### [WHAT YOU SHOULD DO]
Please keep pictures out of the copy, and print exactly the lines from the one containing "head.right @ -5" through the end of the records.

SUPPLIED RECORDS START

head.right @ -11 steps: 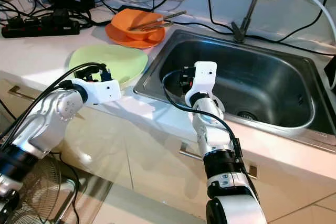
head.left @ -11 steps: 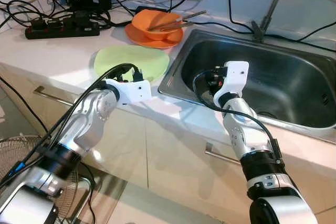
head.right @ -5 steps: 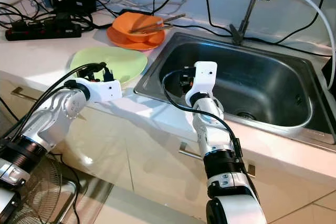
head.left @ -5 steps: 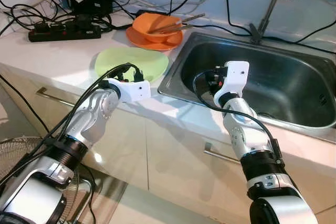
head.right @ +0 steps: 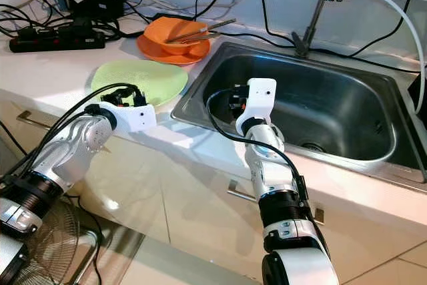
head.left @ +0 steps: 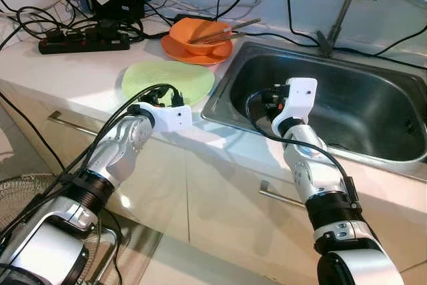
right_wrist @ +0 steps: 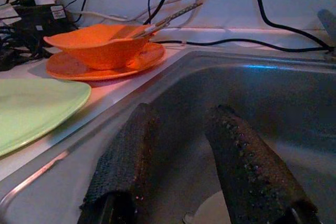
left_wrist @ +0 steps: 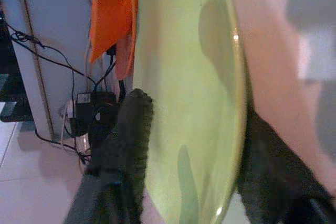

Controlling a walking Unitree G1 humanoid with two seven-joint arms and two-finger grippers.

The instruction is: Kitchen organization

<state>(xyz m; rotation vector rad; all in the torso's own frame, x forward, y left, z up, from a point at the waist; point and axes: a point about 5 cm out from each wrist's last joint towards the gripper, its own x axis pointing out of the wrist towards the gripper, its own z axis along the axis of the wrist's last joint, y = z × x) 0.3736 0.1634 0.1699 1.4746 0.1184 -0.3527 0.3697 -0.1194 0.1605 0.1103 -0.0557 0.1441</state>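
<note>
Head views: your left gripper [head.left: 175,97] sits at the green plate [head.left: 170,78]'s 6 o'clock edge on the tabletop [head.left: 80,71]; orange bowl [head.left: 200,33] at 12.
Left wrist: fingers [left_wrist: 128,145] apart, straddling the plate's rim (one above, one below).
Right wrist: right gripper [right_wrist: 181,145] fingers apart, empty, inside the sink [right_wrist: 294,103].

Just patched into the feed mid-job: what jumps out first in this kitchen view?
The left gripper sits at the near rim of the green plate on the white counter, one finger above the plate and one below its edge. Behind it, an orange bowl holding utensils rests on an orange plate beside the steel sink. The right gripper hangs open over the sink's left side.
</note>
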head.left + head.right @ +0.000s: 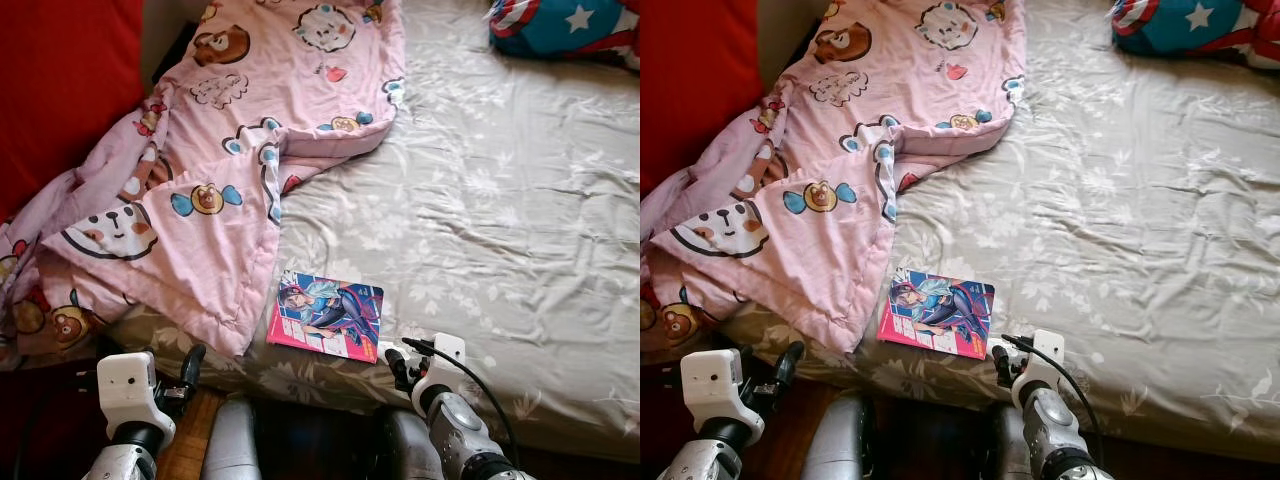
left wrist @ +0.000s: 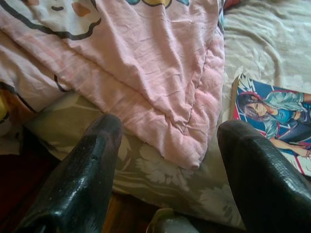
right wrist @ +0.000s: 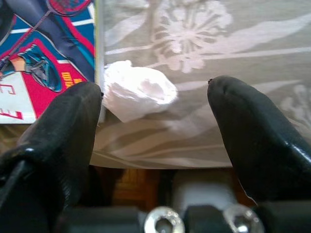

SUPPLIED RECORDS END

### [ANSWER SECTION]
head.right @ -5 steps: 
head.left @ -5 steps: 
head.right @ +0 steps: 
head.left @ +0 steps: 
right_wrist @ +0 steps: 
left_wrist @ +0 steps: 

Controlling a walking Unitree G1 humanoid with two seven-joint arms and two-finger grippers.

The instruction is: Kitchen organization

<state>(xyz m; rotation vector rad; all in the torso's own frame, x forward, y left, z up, from a point at the waist; point and axes: a point about 5 cm out from each wrist's last joint towards the gripper, its own x axis pointing out of the wrist towards the gripper, its own z axis along the axis of the wrist's last joint, y = z × x) 0.3736 0.1634 0.1699 1.4746 0.1184 -0.3527 0.3697 -0.1194 0.1605 0.1103 -0.0557 0.1441</state>
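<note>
Head views: your left gripper [head.left: 175,97] sits at the green plate [head.left: 170,78]'s 6 o'clock edge on the tabletop [head.left: 80,71]; orange bowl [head.left: 200,33] at 12.
Left wrist: fingers [left_wrist: 128,145] apart, straddling the plate's rim (one above, one below).
Right wrist: right gripper [right_wrist: 181,145] fingers apart, empty, inside the sink [right_wrist: 294,103].

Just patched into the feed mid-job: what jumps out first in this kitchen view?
The left gripper sits at the near rim of the green plate on the white counter, one finger above the plate and one below its edge. Behind it, an orange bowl holding utensils rests on an orange plate beside the steel sink. The right gripper hangs open over the sink's left side.
</note>
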head.left + head.right @ +0.000s: 
left wrist @ +0.000s: 
right wrist @ +0.000s: 

With the answer given, the exercise is complete.